WHAT YOU ARE ASKED TO DO => Your answer should be every line of the entries that has the string "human" in it.
(RECORD SET)
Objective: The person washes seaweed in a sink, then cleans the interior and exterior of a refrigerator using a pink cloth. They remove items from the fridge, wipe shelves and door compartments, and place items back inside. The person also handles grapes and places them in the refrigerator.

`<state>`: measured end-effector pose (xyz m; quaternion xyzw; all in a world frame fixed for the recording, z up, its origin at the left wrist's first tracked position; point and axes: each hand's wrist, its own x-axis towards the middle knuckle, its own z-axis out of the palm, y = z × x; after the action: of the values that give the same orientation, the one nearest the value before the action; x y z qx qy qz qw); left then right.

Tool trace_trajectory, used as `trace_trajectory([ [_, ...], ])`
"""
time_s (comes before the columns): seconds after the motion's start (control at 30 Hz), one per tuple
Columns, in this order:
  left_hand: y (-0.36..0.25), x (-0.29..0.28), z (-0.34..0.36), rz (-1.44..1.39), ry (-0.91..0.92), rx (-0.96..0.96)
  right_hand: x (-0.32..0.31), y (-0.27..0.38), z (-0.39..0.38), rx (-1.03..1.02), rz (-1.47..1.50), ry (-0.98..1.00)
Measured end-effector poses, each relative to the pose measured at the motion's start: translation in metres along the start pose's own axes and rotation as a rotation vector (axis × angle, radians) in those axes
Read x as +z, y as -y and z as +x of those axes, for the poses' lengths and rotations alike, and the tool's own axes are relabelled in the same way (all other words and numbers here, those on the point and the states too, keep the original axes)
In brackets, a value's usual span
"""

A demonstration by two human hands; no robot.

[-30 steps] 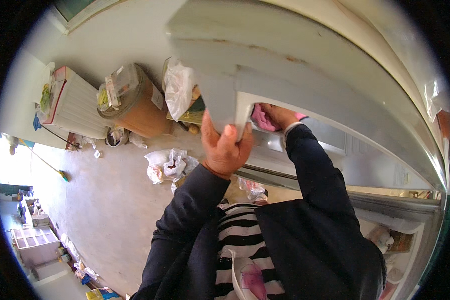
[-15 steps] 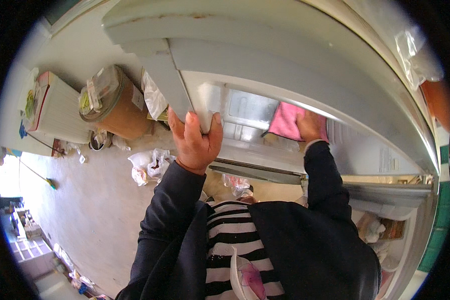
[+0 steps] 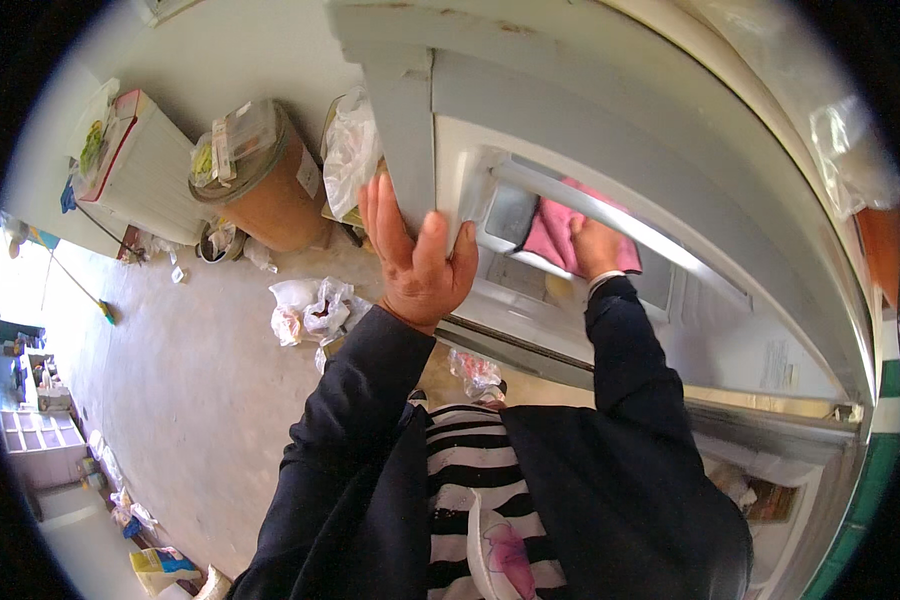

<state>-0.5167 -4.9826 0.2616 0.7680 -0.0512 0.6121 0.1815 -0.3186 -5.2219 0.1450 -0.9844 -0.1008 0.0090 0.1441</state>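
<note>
A grey refrigerator door [image 3: 610, 110] stands swung out in front of me, its white inner side facing me. My left hand [image 3: 422, 278] holds the door's left edge, fingers along the outer side and thumb on the inner side. Within the door's inner side, my right hand [image 3: 596, 247] is closed on a pink cloth [image 3: 548, 235] with a dark border. The cloth lies bunched against the inner panel, behind a pale shelf rail [image 3: 660, 255]. Part of it is hidden by that rail and by my fingers.
A brown lidded bin [image 3: 275, 205] and a white ribbed box [image 3: 148, 150] stand along the wall at left. Plastic bags [image 3: 315, 308] lie on the concrete floor [image 3: 180, 400]. Below right is another open compartment door [image 3: 770, 460] with shelves.
The door's edge has shifted rightward in view, my left hand with it. My right hand and the pink cloth have moved slightly left and up, and the cloth is more bunched.
</note>
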Motion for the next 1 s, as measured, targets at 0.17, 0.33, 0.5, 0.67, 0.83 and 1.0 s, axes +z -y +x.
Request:
trace_trajectory([
  [0.17, -0.052, -0.006, -0.046, -0.328, 0.477, 0.337, 0.034, 0.017, -0.048, -0.496, 0.159, -0.436],
  [0.33, -0.029, 0.085, -0.097, -0.346, 0.949, -0.148, 0.031, 0.026, -0.08, -0.523, 0.202, -0.003],
  [0.5, -0.034, 0.115, -0.133, -0.27, 1.048, -0.023, 0.007, 0.002, -0.123, -0.266, -0.01, -0.118],
  [0.67, -0.068, 0.146, -0.139, -0.315, 1.049, 0.065, 0.006, -0.022, -0.133, -0.088, -0.023, -0.22],
  [0.83, -0.067, 0.191, -0.12, -0.285, 1.272, 0.128, 0.012, -0.045, -0.104, -0.025, 0.084, -0.189],
  [1.0, -0.092, 0.21, -0.08, -0.254, 1.445, 0.143, 0.008, -0.067, -0.077, 0.056, 0.16, -0.138],
])
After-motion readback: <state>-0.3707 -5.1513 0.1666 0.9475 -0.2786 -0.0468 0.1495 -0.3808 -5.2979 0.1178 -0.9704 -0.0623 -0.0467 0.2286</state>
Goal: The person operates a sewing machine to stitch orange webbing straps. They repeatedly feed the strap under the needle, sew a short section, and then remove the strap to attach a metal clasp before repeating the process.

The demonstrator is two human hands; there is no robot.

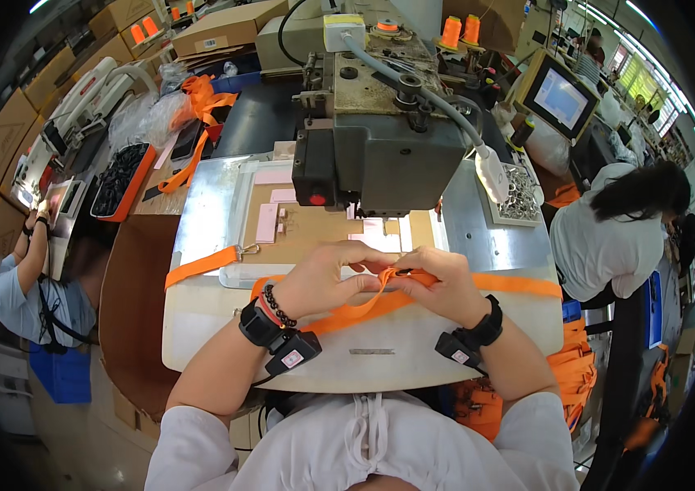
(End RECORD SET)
WRITTEN SOLUTION =>
A demonstration by two human hands; no robot.
The demonstrator is two human hands; there is no robot.

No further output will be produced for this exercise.